The Sony deal was possible only thanks to an agreement struck by Jackson in the early 1980s that gave him ownership of all his recordings. Sony previously had the right to distribute those songs until 2015; the new arrangement is reported to extend that deal by two years, while also covering new material.

The Jackson family still have debts to pay off, however, largely because of the late singer’s notoriously out-of- control spending habits: he once blew $1 million on a single shopping spree in Las Vegas. By the end of this year the estate is expected to pay back $125 million of the musician’s loans, including $35 million owed to AEG, the concert promoter that was in the late stages of planning a series of Jackson comeback shows at the O2 arena in London when he died.

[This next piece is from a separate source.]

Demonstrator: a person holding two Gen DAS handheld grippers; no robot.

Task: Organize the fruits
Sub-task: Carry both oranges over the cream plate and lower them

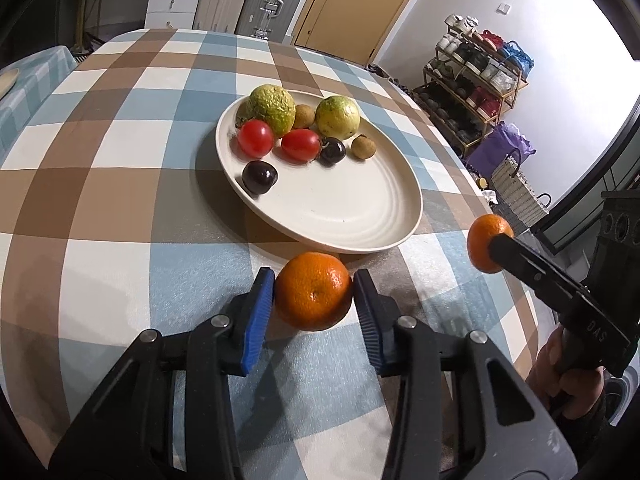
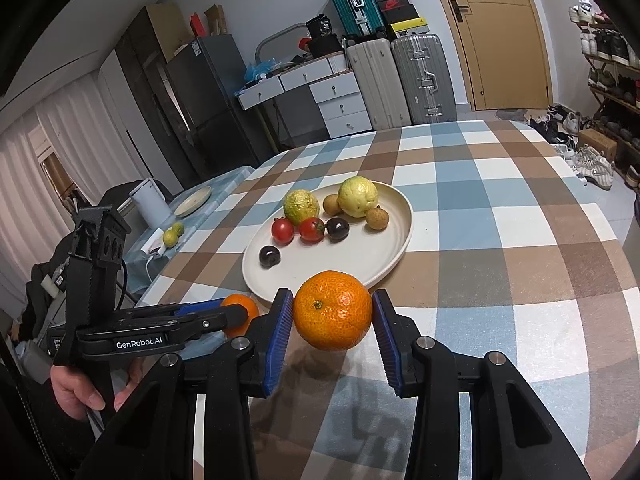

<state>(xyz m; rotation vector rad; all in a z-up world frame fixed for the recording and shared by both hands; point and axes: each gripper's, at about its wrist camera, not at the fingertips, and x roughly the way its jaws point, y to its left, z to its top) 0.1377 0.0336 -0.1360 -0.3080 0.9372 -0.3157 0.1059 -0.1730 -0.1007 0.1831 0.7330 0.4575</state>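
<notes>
- Two mandarins are being carried, one per gripper, both short of the plate point(image 1: 320, 216); the left mandarin point(image 1: 313, 291) is sitting between the left gripper point(image 1: 314, 300) pads, the right mandarin point(image 2: 333, 310) between the right gripper point(image 2: 332, 320) pads; both pairs of fingers are closing snugly at the fruit's widest part.
- Each is looking light, round and soft-skinned, so probably bruising under hard squeezing; gripping across the middle is seeming safest.
- The plate is already holding guavas point(image 1: 338, 117), tomatoes point(image 1: 256, 138), dark cherries point(image 1: 259, 177) and longans point(image 1: 363, 147) on the checked tablecloth point(image 1: 120, 160).

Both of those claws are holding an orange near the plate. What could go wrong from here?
1. The right gripper holds its orange in the air by two narrow pads; a loose squeeze could drop it.
2. The plate is crowded on its far side; an orange set there could knock the cherries rolling.
3. The left gripper, with its own orange, is close by; the two could bump.
</notes>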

Sony’s deal with the Jackson estate, encompassing about ten albums over the next seven years, would not have been possible without the singer’s enduring appeal: after his death on June 25, Jackson became the biggest selling artist in the US, with an estimated 31 million albums sold worldwide. It is thought that by the first anniversary of his death, posthumous revenue from Jackson’s album sales, tickets to his concert film This Is It and related merchandising will have reached $250 million.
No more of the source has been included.